**How to complete this task**.
The reply has to contain each record exactly as written.

▽

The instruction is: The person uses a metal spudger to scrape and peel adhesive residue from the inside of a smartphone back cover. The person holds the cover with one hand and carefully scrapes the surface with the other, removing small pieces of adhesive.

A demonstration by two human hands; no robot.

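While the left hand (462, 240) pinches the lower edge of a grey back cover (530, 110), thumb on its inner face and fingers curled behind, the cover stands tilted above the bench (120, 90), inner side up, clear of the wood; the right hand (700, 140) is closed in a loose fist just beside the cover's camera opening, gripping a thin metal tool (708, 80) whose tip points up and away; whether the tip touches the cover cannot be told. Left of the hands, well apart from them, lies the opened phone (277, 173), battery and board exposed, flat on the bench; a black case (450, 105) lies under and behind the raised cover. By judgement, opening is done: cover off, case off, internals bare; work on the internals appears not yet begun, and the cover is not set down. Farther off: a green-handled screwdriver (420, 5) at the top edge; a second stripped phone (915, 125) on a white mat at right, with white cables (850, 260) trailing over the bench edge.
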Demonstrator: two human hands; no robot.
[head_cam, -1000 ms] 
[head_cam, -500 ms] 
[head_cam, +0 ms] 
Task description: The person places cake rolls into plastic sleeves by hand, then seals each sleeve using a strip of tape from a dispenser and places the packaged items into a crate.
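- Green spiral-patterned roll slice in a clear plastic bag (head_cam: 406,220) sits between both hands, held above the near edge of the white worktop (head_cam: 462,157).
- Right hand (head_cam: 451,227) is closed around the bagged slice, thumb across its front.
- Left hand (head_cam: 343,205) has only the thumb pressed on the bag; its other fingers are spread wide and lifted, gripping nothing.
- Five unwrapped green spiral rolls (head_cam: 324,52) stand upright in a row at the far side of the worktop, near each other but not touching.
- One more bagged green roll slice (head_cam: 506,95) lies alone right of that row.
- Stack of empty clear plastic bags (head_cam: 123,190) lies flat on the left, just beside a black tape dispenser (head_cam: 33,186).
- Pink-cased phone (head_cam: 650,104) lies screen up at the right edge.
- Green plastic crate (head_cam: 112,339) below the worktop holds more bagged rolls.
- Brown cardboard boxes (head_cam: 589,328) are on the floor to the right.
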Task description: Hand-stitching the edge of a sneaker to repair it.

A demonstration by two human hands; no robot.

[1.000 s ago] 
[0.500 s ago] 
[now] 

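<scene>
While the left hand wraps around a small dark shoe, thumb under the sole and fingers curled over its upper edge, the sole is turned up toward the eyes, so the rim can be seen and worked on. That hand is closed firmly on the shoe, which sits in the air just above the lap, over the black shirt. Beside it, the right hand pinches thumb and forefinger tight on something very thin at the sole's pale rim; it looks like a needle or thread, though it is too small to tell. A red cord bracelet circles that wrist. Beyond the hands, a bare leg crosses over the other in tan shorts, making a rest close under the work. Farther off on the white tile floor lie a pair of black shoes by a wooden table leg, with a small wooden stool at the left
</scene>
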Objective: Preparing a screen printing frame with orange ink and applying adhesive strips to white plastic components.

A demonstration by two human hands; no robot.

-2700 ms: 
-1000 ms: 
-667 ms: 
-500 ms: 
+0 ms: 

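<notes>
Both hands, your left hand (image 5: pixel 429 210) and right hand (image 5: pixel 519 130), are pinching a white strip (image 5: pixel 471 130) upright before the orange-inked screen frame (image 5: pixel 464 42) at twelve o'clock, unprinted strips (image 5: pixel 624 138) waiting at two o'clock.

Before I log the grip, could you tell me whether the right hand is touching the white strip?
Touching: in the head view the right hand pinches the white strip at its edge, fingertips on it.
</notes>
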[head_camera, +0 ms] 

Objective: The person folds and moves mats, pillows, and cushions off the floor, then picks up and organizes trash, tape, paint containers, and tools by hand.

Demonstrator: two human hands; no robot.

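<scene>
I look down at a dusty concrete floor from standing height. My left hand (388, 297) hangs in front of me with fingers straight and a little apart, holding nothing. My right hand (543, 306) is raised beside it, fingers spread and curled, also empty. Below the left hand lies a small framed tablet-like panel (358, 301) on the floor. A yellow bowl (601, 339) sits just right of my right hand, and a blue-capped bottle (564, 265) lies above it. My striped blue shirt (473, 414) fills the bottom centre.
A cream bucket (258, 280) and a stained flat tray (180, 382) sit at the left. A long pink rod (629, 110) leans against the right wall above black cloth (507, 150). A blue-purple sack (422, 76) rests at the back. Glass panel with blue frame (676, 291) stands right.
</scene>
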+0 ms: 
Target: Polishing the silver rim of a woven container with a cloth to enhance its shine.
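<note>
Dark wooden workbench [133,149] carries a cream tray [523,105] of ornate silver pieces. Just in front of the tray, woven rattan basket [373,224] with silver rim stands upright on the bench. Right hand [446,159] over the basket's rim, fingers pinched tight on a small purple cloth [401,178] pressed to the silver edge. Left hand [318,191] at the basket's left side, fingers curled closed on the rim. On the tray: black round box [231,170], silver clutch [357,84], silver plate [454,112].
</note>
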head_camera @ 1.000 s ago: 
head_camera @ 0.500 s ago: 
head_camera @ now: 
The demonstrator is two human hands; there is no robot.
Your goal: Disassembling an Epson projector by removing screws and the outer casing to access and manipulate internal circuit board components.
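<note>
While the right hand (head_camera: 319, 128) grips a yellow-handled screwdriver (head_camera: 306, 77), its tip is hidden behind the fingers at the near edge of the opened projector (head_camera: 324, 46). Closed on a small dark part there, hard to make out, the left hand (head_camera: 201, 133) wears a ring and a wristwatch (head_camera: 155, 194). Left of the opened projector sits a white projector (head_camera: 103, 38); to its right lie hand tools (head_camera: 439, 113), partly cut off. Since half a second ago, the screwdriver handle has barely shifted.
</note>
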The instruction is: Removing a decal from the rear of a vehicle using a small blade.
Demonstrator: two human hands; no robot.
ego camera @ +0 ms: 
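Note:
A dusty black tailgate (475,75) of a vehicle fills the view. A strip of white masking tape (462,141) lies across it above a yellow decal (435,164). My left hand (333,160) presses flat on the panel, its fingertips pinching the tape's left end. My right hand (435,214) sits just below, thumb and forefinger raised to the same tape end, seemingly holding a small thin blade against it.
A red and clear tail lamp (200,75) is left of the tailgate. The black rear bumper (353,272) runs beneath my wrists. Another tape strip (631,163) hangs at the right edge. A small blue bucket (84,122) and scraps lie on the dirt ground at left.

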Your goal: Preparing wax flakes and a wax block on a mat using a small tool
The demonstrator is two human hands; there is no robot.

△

**Task output**.
The instruction is: The person uses a metal spudger to scrape and peel adhesive residue from the inside of a smartphone back cover. The person holds the cover with one hand and carefully scrapes the surface with the other, removing small pieces of adhesive.

A demonstration by two human hands; no robot.

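While the left hand (462, 240) pinches the lower edge of a grey back cover (530, 110), thumb on its inner face and fingers curled behind, the cover stands tilted above the bench (120, 90), inner side up, clear of the wood; the right hand (700, 140) is closed in a loose fist just beside the cover's camera opening, gripping a thin metal tool (708, 80) whose tip points up and away; whether the tip touches the cover cannot be told. Left of the hands, well apart from them, lies the opened phone (277, 173), battery and board exposed, flat on the bench; a black case (450, 105) lies under and behind the raised cover. By judgement, opening is done: cover off, case off, internals bare; work on the internals appears not yet begun, and the cover is not set down. Farther off: a green-handled screwdriver (420, 5) at the top edge; a second stripped phone (915, 125) on a white mat at right, with white cables (850, 260) trailing over the bench edge.
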Demonstrator: two human hands; no robot.
[head_cam, -1000 ms] 
[head_cam, -500 ms] 
[head_cam, +0 ms] 
Task description: The person places cake rolls into plastic sleeves by hand, then seals each sleeve using a strip of tape from a dispenser and places the packaged items into a crate.
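- Green spiral-patterned roll slice in a clear plastic bag (head_cam: 406,220) sits between both hands, held above the near edge of the white worktop (head_cam: 462,157).
- Right hand (head_cam: 451,227) is closed around the bagged slice, thumb across its front.
- Left hand (head_cam: 343,205) has only the thumb pressed on the bag; its other fingers are spread wide and lifted, gripping nothing.
- Five unwrapped green spiral rolls (head_cam: 324,52) stand upright in a row at the far side of the worktop, near each other but not touching.
- One more bagged green roll slice (head_cam: 506,95) lies alone right of that row.
- Stack of empty clear plastic bags (head_cam: 123,190) lies flat on the left, just beside a black tape dispenser (head_cam: 33,186).
- Pink-cased phone (head_cam: 650,104) lies screen up at the right edge.
- Green plastic crate (head_cam: 112,339) below the worktop holds more bagged rolls.
- Brown cardboard boxes (head_cam: 589,328) are on the floor to the right.
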Task description: Hand-stitching the edge of a sneaker to repair it.

A demonstration by two human hands; no robot.

[1.000 s ago] 
[0.500 s ago] 
[now] 

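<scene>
While the left hand wraps around a small dark shoe, thumb under the sole and fingers curled over its upper edge, the sole is turned up toward the eyes, so the rim can be seen and worked on. That hand is closed firmly on the shoe, which sits in the air just above the lap, over the black shirt. Beside it, the right hand pinches thumb and forefinger tight on something very thin at the sole's pale rim; it looks like a needle or thread, though it is too small to tell. A red cord bracelet circles that wrist. Beyond the hands, a bare leg crosses over the other in tan shorts, making a rest close under the work. Farther off on the white tile floor lie a pair of black shoes by a wooden table leg, with a small wooden stool at the left
</scene>
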Objective: Preparing a screen printing frame with orange ink and applying adhesive strips to white plastic components.

A demonstration by two human hands; no robot.

-2700 ms: 
-1000 ms: 
-667 ms: 
-500 ms: 
+0 ms: 

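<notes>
Both hands, your left hand (image 5: pixel 429 210) and right hand (image 5: pixel 519 130), are pinching a white strip (image 5: pixel 471 130) upright before the orange-inked screen frame (image 5: pixel 464 42) at twelve o'clock, unprinted strips (image 5: pixel 624 138) waiting at two o'clock.

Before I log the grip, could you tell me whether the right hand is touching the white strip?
Touching: in the head view the right hand pinches the white strip at its edge, fingertips on it.
</notes>
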[head_camera, +0 ms] 

Objective: The person folds and moves mats, pillows, and cushions off the floor, then picks up and organizes trash, tape, paint containers, and tools by hand.

Demonstrator: two human hands; no robot.

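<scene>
I look down at a dusty concrete floor from standing height. My left hand (388, 297) hangs in front of me with fingers straight and a little apart, holding nothing. My right hand (543, 306) is raised beside it, fingers spread and curled, also empty. Below the left hand lies a small framed tablet-like panel (358, 301) on the floor. A yellow bowl (601, 339) sits just right of my right hand, and a blue-capped bottle (564, 265) lies above it. My striped blue shirt (473, 414) fills the bottom centre.
A cream bucket (258, 280) and a stained flat tray (180, 382) sit at the left. A long pink rod (629, 110) leans against the right wall above black cloth (507, 150). A blue-purple sack (422, 76) rests at the back. Glass panel with blue frame (676, 291) stands right.
</scene>
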+0 ms: 
Target: Polishing the silver rim of a woven container with a cloth to enhance its shine.
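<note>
Dark wooden workbench [133,149] carries a cream tray [523,105] of ornate silver pieces. Just in front of the tray, woven rattan basket [373,224] with silver rim stands upright on the bench. Right hand [446,159] over the basket's rim, fingers pinched tight on a small purple cloth [401,178] pressed to the silver edge. Left hand [318,191] at the basket's left side, fingers curled closed on the rim. On the tray: black round box [231,170], silver clutch [357,84], silver plate [454,112].
</note>
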head_camera @ 1.000 s ago: 
head_camera @ 0.500 s ago: 
head_camera @ now: 
The demonstrator is two human hands; there is no robot.
Your goal: Disassembling an Epson projector by removing screws and the outer casing to access and manipulate internal circuit board components.
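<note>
While the right hand (head_camera: 319, 128) grips a yellow-handled screwdriver (head_camera: 306, 77), its tip is hidden behind the fingers at the near edge of the opened projector (head_camera: 324, 46). Closed on a small dark part there, hard to make out, the left hand (head_camera: 201, 133) wears a ring and a wristwatch (head_camera: 155, 194). Left of the opened projector sits a white projector (head_camera: 103, 38); to its right lie hand tools (head_camera: 439, 113), partly cut off. Since half a second ago, the screwdriver handle has barely shifted.
</note>
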The instruction is: Removing a decal from the rear of a vehicle using a small blade.
Demonstrator: two human hands; no robot.
ego camera @ +0 ms: 
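Note:
A dusty black tailgate (475,75) of a vehicle fills the view. A strip of white masking tape (462,141) lies across it above a yellow decal (435,164). My left hand (333,160) presses flat on the panel, its fingertips pinching the tape's left end. My right hand (435,214) sits just below, thumb and forefinger raised to the same tape end, seemingly holding a small thin blade against it.
A red and clear tail lamp (200,75) is left of the tailgate. The black rear bumper (353,272) runs beneath my wrists. Another tape strip (631,163) hangs at the right edge. A small blue bucket (84,122) and scraps lie on the dirt ground at left.
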
Your goal: Preparing wax flakes and a wax block on a mat using a small tool
The demonstrator is two human hands; there is no robot.

Nothing further remains to be added to the answer.